Only one left scapula was available for examination of Odontocyclops. This scapula is similar to the scapula of other dicynodonts and consists of a long, curved, spatulate, dorsally expanded blade that arises from a robust, rounded base. The medial surface of the Odontocyclops scapula blade is relatively smooth and slightly concave. From this specimen there is no evidence that Odontocyclops had a cleithrum. Additionally, the scapula and coracoid remain separate and are not fused. This lack of fusion is a feature that is seen in other dicynodonts.

==Palaeobiology==
=== Diet ===
Dicynodonts are considered to be the first successful terrestrial herbivores.
The Odontocyclops diet most likely consisted of a variety of seeds, leaves, stems, and fleshy parts of plants. It is likely that they possessed a feeding behavior similar to one of their closest relatives, Oudenodon, which had a more upright stance and moved rather slowly. They most likely possessed a browsing feeding behavior, eating vegetation that was 20–100 cm above the ground.

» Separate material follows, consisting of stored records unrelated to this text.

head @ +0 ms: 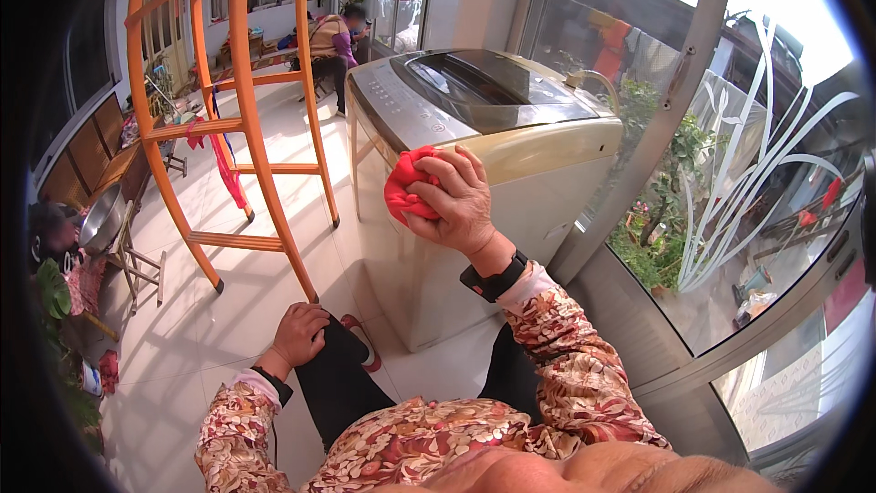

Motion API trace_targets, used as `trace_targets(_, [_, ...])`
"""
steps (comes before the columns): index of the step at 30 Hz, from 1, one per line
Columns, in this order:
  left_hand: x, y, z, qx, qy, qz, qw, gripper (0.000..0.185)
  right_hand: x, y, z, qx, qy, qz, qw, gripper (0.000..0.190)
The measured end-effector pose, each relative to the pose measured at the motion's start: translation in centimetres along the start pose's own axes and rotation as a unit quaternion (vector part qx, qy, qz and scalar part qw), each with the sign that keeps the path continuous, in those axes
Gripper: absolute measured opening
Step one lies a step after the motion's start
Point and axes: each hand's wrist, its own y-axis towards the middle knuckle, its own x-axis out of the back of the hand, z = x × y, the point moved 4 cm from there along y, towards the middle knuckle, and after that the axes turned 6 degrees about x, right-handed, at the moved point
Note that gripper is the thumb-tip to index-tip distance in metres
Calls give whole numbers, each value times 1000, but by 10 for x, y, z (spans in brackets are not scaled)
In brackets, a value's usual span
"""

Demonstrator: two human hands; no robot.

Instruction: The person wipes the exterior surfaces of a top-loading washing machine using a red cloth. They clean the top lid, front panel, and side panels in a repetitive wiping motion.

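Note:
My right hand grips a bunched red cloth at the upper front edge of a top-loading washing machine. Whether the cloth touches the casing is hard to tell. The machine's dark lid is down, and a control panel runs along its left side. Over my knee lies my left hand, holding nothing, its fingers loosely bent. A dark band circles each wrist.
An orange stepladder stands left of the machine, with a pink ribbon tied on. Behind it another person sits low. A metal basin rests on a folding stool at left. Glazed door panels border the right.

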Motion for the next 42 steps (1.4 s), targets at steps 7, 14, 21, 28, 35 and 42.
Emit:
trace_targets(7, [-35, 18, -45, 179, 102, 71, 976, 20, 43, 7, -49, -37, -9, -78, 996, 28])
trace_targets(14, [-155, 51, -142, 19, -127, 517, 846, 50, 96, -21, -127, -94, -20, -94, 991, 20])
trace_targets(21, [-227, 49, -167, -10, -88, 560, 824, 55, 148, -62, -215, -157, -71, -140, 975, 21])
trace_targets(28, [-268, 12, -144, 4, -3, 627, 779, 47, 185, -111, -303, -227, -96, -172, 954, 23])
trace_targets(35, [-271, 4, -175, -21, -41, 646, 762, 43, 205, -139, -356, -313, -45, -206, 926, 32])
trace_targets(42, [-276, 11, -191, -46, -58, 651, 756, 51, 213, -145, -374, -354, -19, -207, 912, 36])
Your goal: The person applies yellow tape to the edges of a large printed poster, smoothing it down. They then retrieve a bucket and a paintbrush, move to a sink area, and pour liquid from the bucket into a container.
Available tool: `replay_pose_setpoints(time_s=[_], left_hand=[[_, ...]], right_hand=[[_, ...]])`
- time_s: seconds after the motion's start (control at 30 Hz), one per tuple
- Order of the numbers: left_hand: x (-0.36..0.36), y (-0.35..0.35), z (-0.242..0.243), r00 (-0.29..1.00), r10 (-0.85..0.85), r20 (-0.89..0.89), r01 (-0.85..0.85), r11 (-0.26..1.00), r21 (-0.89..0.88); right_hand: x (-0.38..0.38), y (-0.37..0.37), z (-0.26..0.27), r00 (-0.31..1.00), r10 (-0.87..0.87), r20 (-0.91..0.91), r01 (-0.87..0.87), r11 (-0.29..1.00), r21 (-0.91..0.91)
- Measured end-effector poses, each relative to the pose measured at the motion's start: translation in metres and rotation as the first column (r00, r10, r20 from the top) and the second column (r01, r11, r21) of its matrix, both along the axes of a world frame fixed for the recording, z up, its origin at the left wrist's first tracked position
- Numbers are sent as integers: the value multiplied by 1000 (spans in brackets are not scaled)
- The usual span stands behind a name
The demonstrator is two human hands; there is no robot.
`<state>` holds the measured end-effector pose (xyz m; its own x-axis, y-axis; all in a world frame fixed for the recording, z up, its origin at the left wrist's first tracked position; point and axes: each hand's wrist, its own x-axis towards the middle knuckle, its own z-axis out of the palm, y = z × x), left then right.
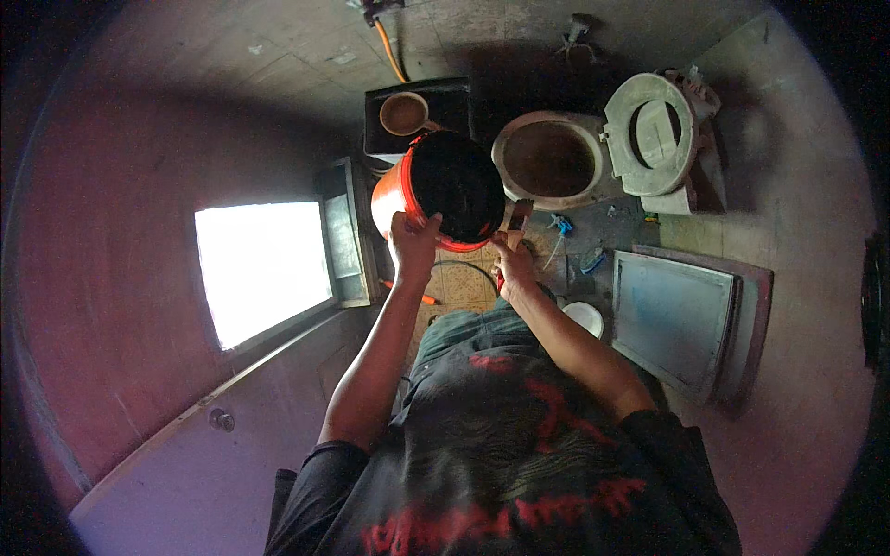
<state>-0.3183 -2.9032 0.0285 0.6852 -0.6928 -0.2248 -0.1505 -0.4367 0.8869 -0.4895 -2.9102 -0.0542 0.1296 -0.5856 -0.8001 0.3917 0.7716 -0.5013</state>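
An orange-red plastic bucket (391,195) is tilted in front of me, its open mouth turned up towards the camera. The inside looks black, so I cannot tell what it holds. My left hand (414,243) grips its near left rim, thumb over the edge. In my right hand (514,263) is a paintbrush (516,221) with a pale handle, its dark bristles pointing away from me. That hand is beside the bucket's right rim; whether it touches the rim cannot be told. Something small and red shows below its fingers.
Beyond the bucket, a dipper (405,113) rests over a black container, beside a toilet bowl (549,160). A toilet seat (651,135) stands upright. Blue spray trigger (562,224), blue brush (593,262) and white round dish (584,318) lie low. Framed panels (674,320) lean right; a door (278,396) is left.
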Motion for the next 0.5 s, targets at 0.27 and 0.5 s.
replay_pose_setpoints(time_s=[0.27, 0.5], left_hand=[[-44, -77, 3, 993, -53, 108, 42, 994, 101], [-61, -122, -15, 973, -121, 195, 90, 983, 160]], right_hand=[[-31, -62, -37, 990, 53, -130, -77, 979, -189], [-42, -98, -18, 997, -72, -15, 73, 994, 79]])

Their propalinal sliding mechanism of feeding combined with their sharp keratin beak provided a sharp surface to efficiently cut and grind plant material.

=== Growth ===
There exists little information of the specific growth patterns of Odontocyclops. However, by examining general dicynodont growth patterns, an understanding of a similar patterns can be inferred for Odontocyclops. Dicynodonts are characterized by a predominance of fibrolamellar bone tissue in the cortex. Fibroamellar bone is associated with rapid osteogenesis, therefore, it is suggested that dicynodonts exhibited fast bone growth. Another pattern of growth in some dicynodonts, including the closest relatives of Odontocyclops, is rapid growth as a juvenile followed by a decrease in growth rate with age. Once again, the available specimen sample size is too small to make definite conclusions about growth patterns of Odontocyclops. However, one of the specimens presumed to be a juvenile is lacking large nasal bosses, suggesting that this is a feature obtained later in life.

== Palaeoenvironment ==
Odontocyclops specimens have been found both in the Karoo Basin of South Africa and the Madumabisa Mudstone of the Luangwa Valley of Zambia. The Karoo Basin was originally formed in the Late Carboniferous resulting from the collision of the paleo-Pacific plate with the Gondwanan plate.

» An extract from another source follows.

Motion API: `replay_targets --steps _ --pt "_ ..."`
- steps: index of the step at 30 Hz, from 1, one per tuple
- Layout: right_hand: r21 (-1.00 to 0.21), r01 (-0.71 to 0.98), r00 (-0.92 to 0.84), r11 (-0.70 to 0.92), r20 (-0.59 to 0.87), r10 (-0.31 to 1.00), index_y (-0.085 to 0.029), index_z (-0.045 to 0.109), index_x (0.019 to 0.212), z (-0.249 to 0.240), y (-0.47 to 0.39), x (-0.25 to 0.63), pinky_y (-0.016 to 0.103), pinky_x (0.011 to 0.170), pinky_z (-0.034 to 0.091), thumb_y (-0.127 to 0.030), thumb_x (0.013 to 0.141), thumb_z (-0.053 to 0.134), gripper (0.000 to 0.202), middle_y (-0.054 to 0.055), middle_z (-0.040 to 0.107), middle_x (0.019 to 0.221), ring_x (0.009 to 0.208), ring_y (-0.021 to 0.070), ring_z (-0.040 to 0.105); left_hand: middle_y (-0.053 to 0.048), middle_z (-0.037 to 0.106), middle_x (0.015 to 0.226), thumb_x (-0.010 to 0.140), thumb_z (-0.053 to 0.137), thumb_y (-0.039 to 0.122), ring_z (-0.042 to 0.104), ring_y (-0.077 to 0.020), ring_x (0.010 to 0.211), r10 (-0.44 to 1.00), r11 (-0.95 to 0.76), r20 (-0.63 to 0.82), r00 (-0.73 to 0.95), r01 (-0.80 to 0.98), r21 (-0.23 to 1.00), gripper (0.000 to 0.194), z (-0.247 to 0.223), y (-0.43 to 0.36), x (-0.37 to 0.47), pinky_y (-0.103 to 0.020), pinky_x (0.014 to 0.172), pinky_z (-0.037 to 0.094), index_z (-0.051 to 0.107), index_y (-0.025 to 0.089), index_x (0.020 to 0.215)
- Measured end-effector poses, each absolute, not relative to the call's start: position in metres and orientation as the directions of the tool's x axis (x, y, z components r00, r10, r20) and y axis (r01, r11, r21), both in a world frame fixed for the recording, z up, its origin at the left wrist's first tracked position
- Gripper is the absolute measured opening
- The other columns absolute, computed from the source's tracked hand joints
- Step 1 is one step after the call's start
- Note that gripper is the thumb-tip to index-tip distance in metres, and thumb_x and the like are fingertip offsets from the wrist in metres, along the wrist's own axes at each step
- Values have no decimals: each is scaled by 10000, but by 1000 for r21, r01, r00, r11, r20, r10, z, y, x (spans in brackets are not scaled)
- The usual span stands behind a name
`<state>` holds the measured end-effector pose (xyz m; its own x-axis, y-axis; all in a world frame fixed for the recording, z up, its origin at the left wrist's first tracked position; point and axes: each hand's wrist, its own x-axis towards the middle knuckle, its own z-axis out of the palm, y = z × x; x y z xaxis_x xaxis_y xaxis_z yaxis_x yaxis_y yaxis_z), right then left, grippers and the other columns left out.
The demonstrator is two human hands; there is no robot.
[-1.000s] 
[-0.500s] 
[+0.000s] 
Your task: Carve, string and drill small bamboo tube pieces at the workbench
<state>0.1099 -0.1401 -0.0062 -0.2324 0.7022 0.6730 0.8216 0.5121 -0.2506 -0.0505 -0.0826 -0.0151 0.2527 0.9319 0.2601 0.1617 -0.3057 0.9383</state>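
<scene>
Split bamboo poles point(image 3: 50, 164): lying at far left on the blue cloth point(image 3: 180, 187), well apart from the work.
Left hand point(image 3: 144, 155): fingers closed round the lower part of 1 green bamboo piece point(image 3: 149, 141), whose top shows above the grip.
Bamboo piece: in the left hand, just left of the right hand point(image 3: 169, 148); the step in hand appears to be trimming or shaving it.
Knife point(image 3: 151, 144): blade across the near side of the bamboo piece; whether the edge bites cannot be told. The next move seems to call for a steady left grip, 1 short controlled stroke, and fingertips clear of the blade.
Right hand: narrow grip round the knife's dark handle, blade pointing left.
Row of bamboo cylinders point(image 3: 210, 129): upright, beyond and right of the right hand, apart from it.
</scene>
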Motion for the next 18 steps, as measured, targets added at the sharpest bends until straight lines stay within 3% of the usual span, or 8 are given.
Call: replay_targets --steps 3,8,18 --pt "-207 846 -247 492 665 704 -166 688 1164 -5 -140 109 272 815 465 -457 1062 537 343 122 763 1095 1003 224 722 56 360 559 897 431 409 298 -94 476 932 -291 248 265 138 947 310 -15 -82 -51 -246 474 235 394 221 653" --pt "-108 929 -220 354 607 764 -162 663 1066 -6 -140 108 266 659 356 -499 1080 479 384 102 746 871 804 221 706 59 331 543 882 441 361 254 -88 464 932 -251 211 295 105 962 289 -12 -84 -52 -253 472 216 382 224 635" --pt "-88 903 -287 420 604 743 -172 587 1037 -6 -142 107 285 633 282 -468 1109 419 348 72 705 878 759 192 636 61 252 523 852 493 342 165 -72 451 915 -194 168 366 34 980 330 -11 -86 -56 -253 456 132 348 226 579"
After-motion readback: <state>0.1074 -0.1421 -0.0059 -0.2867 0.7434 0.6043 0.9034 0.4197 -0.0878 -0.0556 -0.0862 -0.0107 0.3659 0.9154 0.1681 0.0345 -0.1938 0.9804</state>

The Karoo Basin and Luangwa Valley have yielded a large number of dicynodonts. Their ancient ecosystems occupied a region of low-lying flood plains cut by a series of extensive braided river channels.
The Madumabisa Mudstone, within which, Odontocyclops was found is a formation that is 700 meters thick. It is believed to be formed from sediment deposits of massive mudrock, deposited from sediment rich rivers entering a lake. The Madumabisa Mudstone is a grey/greenish color, but other colors ranging from brownish grey to dark green and red are present.